Your eyelids fluttered, then peeled open with the sticky reluctance of glue. The light was too harsh, a single focused beam from a lamp angled directly down at you, making you squint. As your pupils fought to adjust, the shapes of the room slowly bled into focus.
This was Faust’s room.
The fleeting sense of familiarity was instantly devoured by a tidal wave of ice-cold panic. This was her room, but it had been perverted. A tall metal stand stood beside you, holding a clear bag of fluid with a tube dangling from it. Next to it, on a wheeled tray, lay an array of instruments that glinted with clear sharpness. Scalpels, forceps, retractors, a marker, and even a drill.
You didn’t want to know why any of that was there. You pulled, hard. The thick leather straps bit cruelly into your skin, refusing to give even a millimeter. You thrashed, your body arching against the restraints in a useless, frantic struggle. The metal table beneath you felt impossibly solid, probably built somehow into the bus's very frame.
“That is an inefficient expenditure of what little energy you already have.”
The voice was soft, cutting through your panicked noises with the placid calm of still water. It came from the corner of the room, near her desk. You twisted your head, the angle awkward and straining your neck, and saw her. Faust stood with her back to you. She was calmly, methodically, arranging another set of tools on a cloth, the faint clink of metal on metal in the otherwise quiet room.
“F-faust? What… what is this?” your voice came out as a questioning plea. “What’s going on?”
She didn’t turn around, but you saw her head tilt slightly, a gesture of mild consideration. “Faust has determined that any further struggling will only introduce unnecessary variables and prolong the procedure. It would be in your best interest, and the interest of the data’s integrity, to not move too much.”
“Procedure? What procedure?” You pulled again, a sob of pure terror catching in your throat. “Faust, please! Let me out of this!”
Finally, she turned. Her blue eyes were as calm and unreadable as ever, holding no malice, no anger, not even a flicker of excitement. There was only a placid, unnerving curiosity, the look of an academic about to dissect a particularly interesting specimen.
“You have already consented,” she stated simply. “This is a clinical trial to gather data on the direct neurological impact of Identity synchronization. You agreed to assist in Faust’s research. In fact you should feel proud, the results should prove invaluable for the continued operational success of Limbus Company.”

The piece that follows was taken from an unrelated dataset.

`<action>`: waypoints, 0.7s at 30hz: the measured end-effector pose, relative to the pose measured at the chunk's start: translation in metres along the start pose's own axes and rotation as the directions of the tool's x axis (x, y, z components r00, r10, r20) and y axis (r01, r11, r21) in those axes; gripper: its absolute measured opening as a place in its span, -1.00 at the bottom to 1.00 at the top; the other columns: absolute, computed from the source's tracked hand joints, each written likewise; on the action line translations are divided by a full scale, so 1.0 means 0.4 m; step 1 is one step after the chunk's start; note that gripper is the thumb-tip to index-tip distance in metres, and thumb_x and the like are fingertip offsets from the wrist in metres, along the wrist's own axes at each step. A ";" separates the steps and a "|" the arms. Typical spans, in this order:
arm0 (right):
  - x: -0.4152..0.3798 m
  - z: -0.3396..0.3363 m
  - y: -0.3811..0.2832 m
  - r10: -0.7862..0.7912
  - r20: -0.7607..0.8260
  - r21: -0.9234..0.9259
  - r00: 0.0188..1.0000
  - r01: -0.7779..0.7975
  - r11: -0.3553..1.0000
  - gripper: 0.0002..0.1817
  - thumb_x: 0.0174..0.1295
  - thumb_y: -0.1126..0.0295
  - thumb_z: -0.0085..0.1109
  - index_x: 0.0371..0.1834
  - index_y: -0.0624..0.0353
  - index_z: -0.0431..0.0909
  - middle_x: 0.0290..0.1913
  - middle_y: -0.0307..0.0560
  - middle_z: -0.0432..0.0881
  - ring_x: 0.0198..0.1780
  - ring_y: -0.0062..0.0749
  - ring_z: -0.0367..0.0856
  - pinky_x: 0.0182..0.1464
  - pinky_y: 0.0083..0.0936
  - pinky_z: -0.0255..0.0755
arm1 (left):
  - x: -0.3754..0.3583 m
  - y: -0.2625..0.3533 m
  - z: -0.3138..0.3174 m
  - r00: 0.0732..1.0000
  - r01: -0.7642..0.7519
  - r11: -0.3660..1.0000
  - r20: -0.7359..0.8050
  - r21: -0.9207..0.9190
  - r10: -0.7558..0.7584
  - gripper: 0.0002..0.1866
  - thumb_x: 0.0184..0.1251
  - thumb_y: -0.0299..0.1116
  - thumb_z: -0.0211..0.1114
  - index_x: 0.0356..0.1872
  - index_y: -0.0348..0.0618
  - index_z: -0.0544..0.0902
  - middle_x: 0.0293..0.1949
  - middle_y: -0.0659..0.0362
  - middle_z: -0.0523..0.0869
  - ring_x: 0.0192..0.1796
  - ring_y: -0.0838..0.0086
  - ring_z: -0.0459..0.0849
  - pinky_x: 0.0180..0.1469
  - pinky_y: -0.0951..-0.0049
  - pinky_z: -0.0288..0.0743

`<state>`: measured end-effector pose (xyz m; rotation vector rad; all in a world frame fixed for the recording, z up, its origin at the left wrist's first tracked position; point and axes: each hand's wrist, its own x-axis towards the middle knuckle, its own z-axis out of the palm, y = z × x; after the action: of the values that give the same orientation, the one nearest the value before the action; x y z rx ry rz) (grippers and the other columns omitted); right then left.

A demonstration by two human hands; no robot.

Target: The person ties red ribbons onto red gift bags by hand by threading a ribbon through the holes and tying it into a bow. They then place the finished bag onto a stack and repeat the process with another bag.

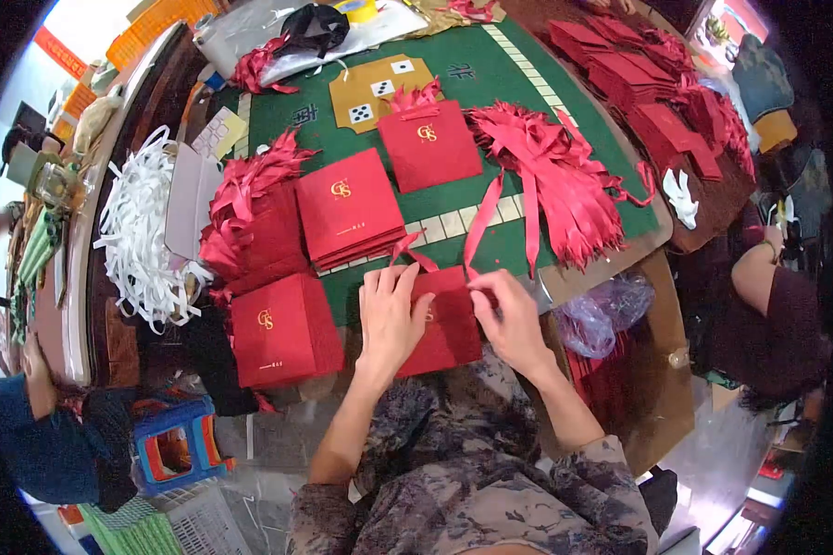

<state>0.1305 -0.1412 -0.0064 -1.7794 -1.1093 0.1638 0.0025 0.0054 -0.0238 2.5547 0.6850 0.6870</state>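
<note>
A red paper gift bag (446,338) with a gold logo is in front of me at the table's near edge, partly covered by my hands. My left hand (389,310) is over its upper left part, fingers curled at the top edge and thumb on the front. A red ribbon end (423,261) sticks up by those fingertips. At the bag's upper right corner, my right hand (509,319) pinches a red ribbon (483,227) between thumb and forefinger. The exact grip under the fingers is hidden.
Stacked red bags (347,203) and a lower-left stack (285,328) flank my left hand. A bundle of red ribbons (565,190) lies at right, white ribbons (143,231) at left. Another person's arm (757,277) shows at right; a blue stool (178,444) stands below.
</note>
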 end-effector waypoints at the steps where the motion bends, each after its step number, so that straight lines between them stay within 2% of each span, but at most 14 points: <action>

Your mind reeled, desperately scrabbling for the memory. You remembered a conversation a few days ago. She’d approached you, speaking of improving the efficiency of the Mephistopheles's engine, of understanding the strain on the Sinners. She had asked if you’d be willing to help her with some… cognitive tests. You’d agreed, of course. You trusted her. You thought it would be a few puzzles, maybe a memory game. Not… this.
“N-no! Not for this! I never agreed to be strapped to a fucking table!” You squirmed, the leather chafing your skin raw. “Let me go, Faust! This isn’t funny! It’s some kind of sick joke!”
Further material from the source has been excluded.